Accuracy in clinical examinations for the diagnosis of vulvovaginitis by CANDIDA SPP. and IN VITRO susceptibility to the main antifungals
Vulvovaginal candidiasis (VVC) is a common infection. This work aims to determine the positive predictive value (PPV) of the clinical diagnosis of VVC and to characterize Candida species isolated from the vaginal mucosa. This cross-sectional study was conducted from February 2016 to February 2017 at the Gynecology and Obstetrics Outpatient Clinic of the Hospital das Clínicas, in Goiânia, Goiás State, Brazil. The study included samples of vaginal secretion from 55 women who complained of vaginal discharge and itching as their main symptoms. The PPV of the clinical diagnosis of VVC was estimated in comparison to the laboratory culture method. The phenotypic methods and molecular tests were performed to identify Candida spp.
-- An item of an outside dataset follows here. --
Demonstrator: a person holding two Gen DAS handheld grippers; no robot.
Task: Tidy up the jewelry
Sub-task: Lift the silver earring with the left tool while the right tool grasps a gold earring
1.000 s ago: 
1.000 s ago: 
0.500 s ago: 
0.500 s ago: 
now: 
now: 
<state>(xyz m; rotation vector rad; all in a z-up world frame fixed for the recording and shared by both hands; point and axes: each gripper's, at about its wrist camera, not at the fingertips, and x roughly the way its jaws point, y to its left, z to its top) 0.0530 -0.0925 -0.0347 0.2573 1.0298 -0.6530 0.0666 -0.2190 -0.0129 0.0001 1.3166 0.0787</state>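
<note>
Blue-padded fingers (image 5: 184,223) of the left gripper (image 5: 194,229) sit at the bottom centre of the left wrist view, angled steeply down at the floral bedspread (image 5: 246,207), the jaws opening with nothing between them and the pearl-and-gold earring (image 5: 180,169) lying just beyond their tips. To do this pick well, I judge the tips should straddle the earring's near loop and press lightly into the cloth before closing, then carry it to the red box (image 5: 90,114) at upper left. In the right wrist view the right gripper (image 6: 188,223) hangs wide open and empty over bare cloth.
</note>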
In vitro susceptibility of Candida spp. isolates to fluconazole, itraconazole, clotrimazole, nystatin, and amphotericin B was determined using the broth microdilution assay. Yeast growth using the enzymes protease, phospholipase, and hemolysin was carried out in media containing respectively bovine albumin, egg yolk, and sheep erythrocytes. A PPV of 61.8% (34/55) was determined. Among the 55 vulvovaginal samples collected, we identified 36 isolates in which
C. albicans was the most common species. High resistance to fluconazole and low minimal inhibitory concentration (MIC) values for clotrimazole, nystatin and amphotericin B were observed. All isolates were proteinase and hemolysin producers, while seven strains were phospholipase negative. The clinical diagnosis of VVC presented a moderate PPV, which meant that cultures had to be conducted in the laboratory to confirm infection. The high resistance to fluconazole and itraconazole indicated the importance of the in vitro susceptibility test.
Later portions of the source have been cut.